How to Create a Prospect Research Template
There are many different structures that your main prospect research product can take. Some shops offer a small but mighty profile. Others include everything but the kitchen sink. What works and what doesn’t will depend on your specific organization, the strength (and weaknesses) of your data, and the resources you have to allocate to product completion. With that in mind, a good starting point may look like this
Section One- biographical overview. This section should be facts and figures about your prospect that are easy to look up and should already exist in your database. Information like age, current job, address, contact info. This information gives context to who the person is. A brief introduction before diving into the details. And if your fundraiser is prone to skimming the profiles you send them, well at least they will get the important bits first.
Section Two- a written narrative about the prospect. This narrative should include where the prospect is from, where they went to school, and how they started their career. After overviewing their professional affiliations, it is important to pivot to where the overlap is with your organization. Are they an alum? Trustee? Longtime volunteer? This section should end with detailed highlights of that.

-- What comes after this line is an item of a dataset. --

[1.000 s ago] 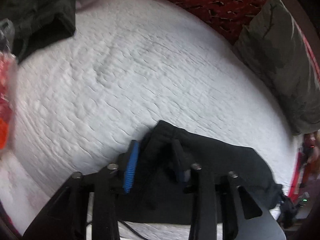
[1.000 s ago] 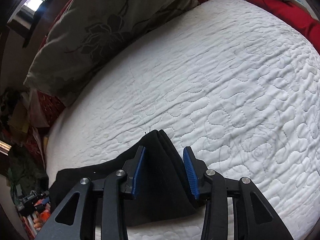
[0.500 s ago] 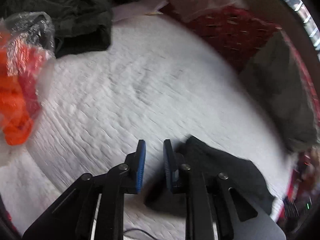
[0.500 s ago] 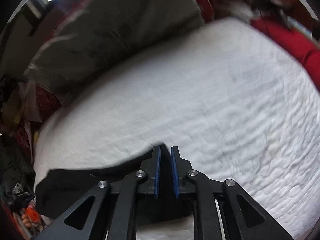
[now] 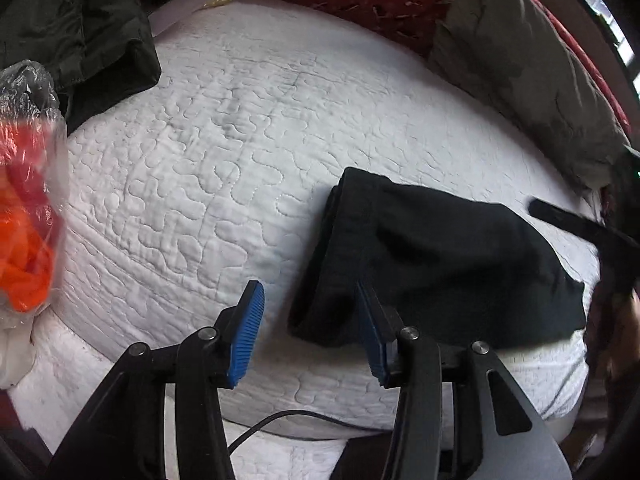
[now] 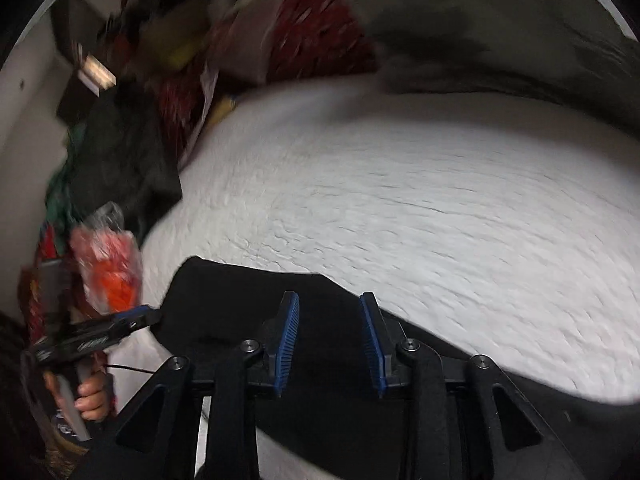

Section Three- The most important section is the alignment piece. This alignment should be tied to something specific your organization is working on. The question you should be asking yourself here is; of all the organizations that this prospect could support, why us? Perhaps they are an alum and have been engaged since they graduated. In addition to that if they were to give, identify potential areas of where their gift would go. The important point here is not to be 100% accurate but to coalesce all the information you have found on the prospect and identify their passion areas. Once the fundraiser is able to make successful contact, they can provide more information based on their conversation. But for starters, this is good for now.
Overall, there is no right or wrong when developing your prospect research template as these products will look different based on the context in which they are created and most useful. And that will look different on a case by case basis.